Luxury fashion brand Giorgio Armani has successfully prevented jewellery designer “Arman’s Fine Jewellery” from registering four trade marks containing “Arman” for jewellery goods and services.1
- When providing evidence for a trade mark to be accepted or registered under the honest concurrent use provisions of the Trade Marks Act, it is important to submit a sufficient amount of evidence of use. The evidence of use must be both use of the trade mark as applied for, and in relation to the goods and services claimed.
Giorgio Armani (GA) first sold goods bearing the words “GIORGIO ARMANI” in 1976, and enjoys a globally renowned reputation as a high-end fashion house. The brand holds Australian trade mark registrations for “GIORGIO ARMANI” and “ARMANI” for a variety of clothing and accessory goods and services (GA Marks).
Arman’s Fine Jewellery Pty Ltd (AFJ) applied to register the following trade marks in Australia in class 14 for jewellery and class 42 for the design of jewellery:
|Trade Mark no:||Trade Mark|
|2021554||Arman’s Fine Jewellery|
GA opposed registration of the AFJ Marks on several bases under the Trade Marks Act 1995 (Cth) (the Act), but was only required to prove ground of opposition. The Registrar found GA was successful in demonstrating that the AFJ Marks were deceptively similar to its GA Marks in relation to closely related goods and services.
Similarity of the Marks
The Registrar did not consider the AFJ Marks and the GA Marks were substantially identical due to the spelling difference between the letter “i” in the GA Marks and the “s” in the AFJ Marks, which also impacted pronunciation. However, the Registrar did consider that when accounting for the imperfect recollection of an ordinary consumer, the AFJ Marks were deceptively similar to the GA Marks both visually and phonetically. The lack of established meaning in both the AFJ Marks and the GA Marks further exacerbated the potential for confusion.
Use of the Marks
AFJ claimed the AFJ Marks were first used in 1986, and had developed a reputation in relation to fine jewellery, particularly engagement rings. The Registrar considered that it may have been the case that AFJ had used the AFJ Marks concurrently for this period, but the evidence provided fell “well short of substantiating this”. The Registrar considered there to be “notable deficiencies” in the evidence submitted by AFJ, which did not demonstrate use of the AFJ Marks in relation to the goods and services claimed.

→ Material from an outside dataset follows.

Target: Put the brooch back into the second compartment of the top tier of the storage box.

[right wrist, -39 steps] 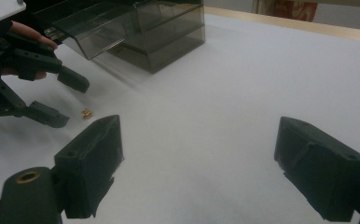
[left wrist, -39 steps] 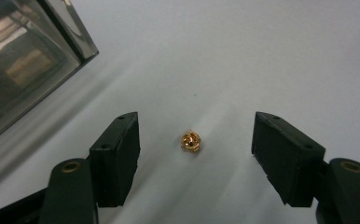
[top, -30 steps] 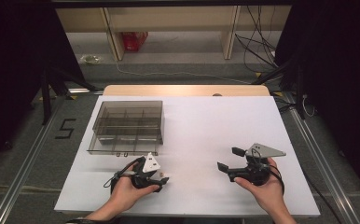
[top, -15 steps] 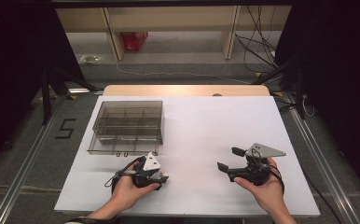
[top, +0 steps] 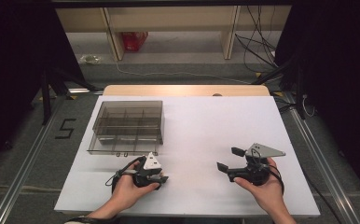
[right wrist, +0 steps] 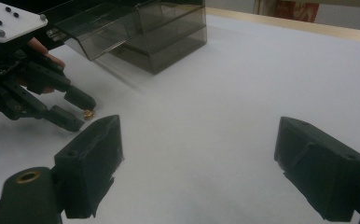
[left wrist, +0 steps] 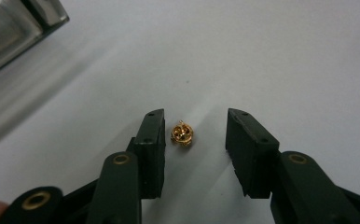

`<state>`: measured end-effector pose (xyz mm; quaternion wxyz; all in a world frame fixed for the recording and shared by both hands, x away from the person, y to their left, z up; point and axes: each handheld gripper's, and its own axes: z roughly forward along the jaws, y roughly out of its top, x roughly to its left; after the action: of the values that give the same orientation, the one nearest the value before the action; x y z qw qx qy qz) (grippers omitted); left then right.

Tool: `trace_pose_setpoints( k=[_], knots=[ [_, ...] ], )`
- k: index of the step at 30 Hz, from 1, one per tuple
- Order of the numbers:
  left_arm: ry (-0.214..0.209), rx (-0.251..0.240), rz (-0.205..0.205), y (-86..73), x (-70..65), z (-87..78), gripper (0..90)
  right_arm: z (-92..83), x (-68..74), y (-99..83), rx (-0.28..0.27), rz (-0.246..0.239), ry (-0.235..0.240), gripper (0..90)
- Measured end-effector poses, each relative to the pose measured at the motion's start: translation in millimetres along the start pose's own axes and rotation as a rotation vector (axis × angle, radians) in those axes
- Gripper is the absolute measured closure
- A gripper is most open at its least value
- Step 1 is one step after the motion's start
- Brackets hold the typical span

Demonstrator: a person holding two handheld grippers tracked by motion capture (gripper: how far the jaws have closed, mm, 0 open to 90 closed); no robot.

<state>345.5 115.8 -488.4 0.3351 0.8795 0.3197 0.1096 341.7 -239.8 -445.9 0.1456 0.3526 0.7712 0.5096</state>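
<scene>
Two black grippers rest on the white table point(top: 201, 121): the left gripper point(left wrist: 194, 135), jaws just narrowing, straddles a small gold metal bead point(left wrist: 182, 134) ungripped; the right gripper point(right wrist: 197, 154) gapes empty; a smoky clear-plastic compartment box point(top: 128, 125) sits at eleven o'clock.

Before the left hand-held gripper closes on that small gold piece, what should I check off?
1. Gold piece lies between the left hand-held gripper pads: ok.
2. Piece centred in the gap: not ok, it sits near one pad; the jaws have just been closing.
3. Pads pressing on the piece: not ok, gaps show on both sides.
4. Right hand-held gripper open and away from the piece: ok.
5. Compartment box lies apart from the left hand-held gripper: ok.
6. Which compartment is meant: cannot tell.
</scene>
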Motion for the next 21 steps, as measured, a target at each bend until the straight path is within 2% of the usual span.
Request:
trace_pose_setpoints(
  k=[21],
  knots=[
    [0.005, 0.010, -0.016, 0.4, -3.3, -1.2, 75.4, 0.3, 0.5, 0.2, -0.001, 0.003, 0.002, 16.0]
  ],
)
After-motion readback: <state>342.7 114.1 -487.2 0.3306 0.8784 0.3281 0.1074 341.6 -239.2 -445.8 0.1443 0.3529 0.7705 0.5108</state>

AFJ contended that the AFJ Goods and Services were of an entirely different nature, being a “business-to-business” encounter rather than a consumer and business interaction. The Registrar did not accept this argument, noting that the actual use made of the marks was irrelevant where the scope of the goods and services claimed was unqualified, and would be considered closely related even if qualified.
As GA succeeded on this first ground of opposition, the Registrar did not address the other grounds raised.
1 Giorgio Armani S.p.A v Arman’s Fine Jewellery Pty Ltd  ATMO 198.